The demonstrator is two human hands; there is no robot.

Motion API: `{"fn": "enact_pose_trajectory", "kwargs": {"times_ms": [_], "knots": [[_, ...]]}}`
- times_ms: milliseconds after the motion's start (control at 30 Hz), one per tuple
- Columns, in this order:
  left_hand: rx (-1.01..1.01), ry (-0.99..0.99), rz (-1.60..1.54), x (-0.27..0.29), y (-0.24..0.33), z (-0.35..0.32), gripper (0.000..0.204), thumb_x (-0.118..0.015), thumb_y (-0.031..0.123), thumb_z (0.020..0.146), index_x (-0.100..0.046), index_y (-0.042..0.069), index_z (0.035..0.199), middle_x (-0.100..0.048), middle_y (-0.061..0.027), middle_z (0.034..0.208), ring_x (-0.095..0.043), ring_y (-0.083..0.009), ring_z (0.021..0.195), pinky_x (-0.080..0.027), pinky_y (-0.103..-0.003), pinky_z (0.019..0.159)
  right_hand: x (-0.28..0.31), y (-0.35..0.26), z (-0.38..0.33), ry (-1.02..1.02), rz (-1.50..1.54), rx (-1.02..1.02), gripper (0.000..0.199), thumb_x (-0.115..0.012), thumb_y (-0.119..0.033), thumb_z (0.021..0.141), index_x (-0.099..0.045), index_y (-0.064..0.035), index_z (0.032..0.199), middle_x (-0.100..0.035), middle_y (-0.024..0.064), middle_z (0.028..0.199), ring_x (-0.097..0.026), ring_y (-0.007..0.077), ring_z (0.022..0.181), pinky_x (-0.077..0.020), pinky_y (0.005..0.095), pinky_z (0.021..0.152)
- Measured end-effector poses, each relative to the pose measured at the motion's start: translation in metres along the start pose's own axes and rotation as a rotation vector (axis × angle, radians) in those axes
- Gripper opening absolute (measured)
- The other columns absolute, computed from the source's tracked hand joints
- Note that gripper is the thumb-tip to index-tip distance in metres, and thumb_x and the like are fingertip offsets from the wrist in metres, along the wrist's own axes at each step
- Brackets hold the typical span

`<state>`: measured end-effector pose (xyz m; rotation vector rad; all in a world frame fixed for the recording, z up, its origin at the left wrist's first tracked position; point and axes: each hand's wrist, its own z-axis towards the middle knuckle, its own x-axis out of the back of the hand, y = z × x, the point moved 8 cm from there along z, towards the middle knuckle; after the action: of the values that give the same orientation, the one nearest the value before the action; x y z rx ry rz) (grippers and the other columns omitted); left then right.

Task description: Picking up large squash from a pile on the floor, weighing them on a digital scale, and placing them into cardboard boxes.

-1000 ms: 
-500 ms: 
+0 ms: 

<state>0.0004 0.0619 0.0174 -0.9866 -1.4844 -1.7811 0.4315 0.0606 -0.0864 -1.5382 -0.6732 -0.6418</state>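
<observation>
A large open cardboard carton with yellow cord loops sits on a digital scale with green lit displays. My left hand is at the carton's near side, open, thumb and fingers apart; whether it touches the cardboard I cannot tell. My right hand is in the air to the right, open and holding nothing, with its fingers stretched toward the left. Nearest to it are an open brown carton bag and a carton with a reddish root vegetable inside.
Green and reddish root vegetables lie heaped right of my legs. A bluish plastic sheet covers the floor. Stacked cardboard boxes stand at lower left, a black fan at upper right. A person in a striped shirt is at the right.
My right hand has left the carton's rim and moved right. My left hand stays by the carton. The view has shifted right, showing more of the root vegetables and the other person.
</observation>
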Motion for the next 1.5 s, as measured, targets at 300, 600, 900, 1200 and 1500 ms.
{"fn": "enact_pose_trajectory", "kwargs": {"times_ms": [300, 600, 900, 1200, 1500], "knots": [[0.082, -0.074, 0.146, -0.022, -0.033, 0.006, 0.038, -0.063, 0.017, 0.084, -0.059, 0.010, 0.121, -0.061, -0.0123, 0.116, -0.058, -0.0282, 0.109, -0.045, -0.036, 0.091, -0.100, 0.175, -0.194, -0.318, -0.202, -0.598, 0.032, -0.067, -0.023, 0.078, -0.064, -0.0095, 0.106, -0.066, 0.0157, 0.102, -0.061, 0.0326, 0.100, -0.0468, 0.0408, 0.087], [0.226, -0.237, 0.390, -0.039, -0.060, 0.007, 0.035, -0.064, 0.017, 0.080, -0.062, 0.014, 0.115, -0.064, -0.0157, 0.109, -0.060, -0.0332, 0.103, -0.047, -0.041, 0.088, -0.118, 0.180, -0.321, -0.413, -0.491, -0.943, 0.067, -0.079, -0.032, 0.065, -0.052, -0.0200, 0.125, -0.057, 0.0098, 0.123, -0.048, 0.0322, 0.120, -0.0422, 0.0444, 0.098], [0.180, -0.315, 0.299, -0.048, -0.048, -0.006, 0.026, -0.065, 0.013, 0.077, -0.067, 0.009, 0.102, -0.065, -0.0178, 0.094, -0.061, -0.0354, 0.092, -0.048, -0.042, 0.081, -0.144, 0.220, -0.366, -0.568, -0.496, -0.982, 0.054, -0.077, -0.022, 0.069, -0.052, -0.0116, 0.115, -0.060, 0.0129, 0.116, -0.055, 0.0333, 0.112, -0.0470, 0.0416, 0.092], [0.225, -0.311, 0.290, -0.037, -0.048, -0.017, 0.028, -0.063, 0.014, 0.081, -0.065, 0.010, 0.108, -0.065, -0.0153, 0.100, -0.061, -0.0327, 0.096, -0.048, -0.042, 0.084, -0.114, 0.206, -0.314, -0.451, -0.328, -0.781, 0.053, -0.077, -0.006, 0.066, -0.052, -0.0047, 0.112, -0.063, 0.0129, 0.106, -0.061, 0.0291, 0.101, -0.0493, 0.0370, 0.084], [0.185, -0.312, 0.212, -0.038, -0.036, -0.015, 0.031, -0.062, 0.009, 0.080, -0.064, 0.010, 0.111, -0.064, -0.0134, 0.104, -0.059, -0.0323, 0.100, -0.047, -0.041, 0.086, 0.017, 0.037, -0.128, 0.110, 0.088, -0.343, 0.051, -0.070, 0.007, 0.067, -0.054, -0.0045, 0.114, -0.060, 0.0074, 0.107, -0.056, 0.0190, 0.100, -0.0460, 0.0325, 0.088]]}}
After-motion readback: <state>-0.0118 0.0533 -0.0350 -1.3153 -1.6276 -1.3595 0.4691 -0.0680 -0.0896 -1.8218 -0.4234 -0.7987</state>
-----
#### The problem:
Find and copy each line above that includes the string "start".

#### Solution to this problem:
- times_ms: milliseconds after the motion's start (control at 30 Hz), one per tuple
- Measured end-effector poses, each relative to the pose measured at the motion's start: translation in metres along the start pose's own axes and rotation as a rotation vector (axis × angle, radians) in those axes

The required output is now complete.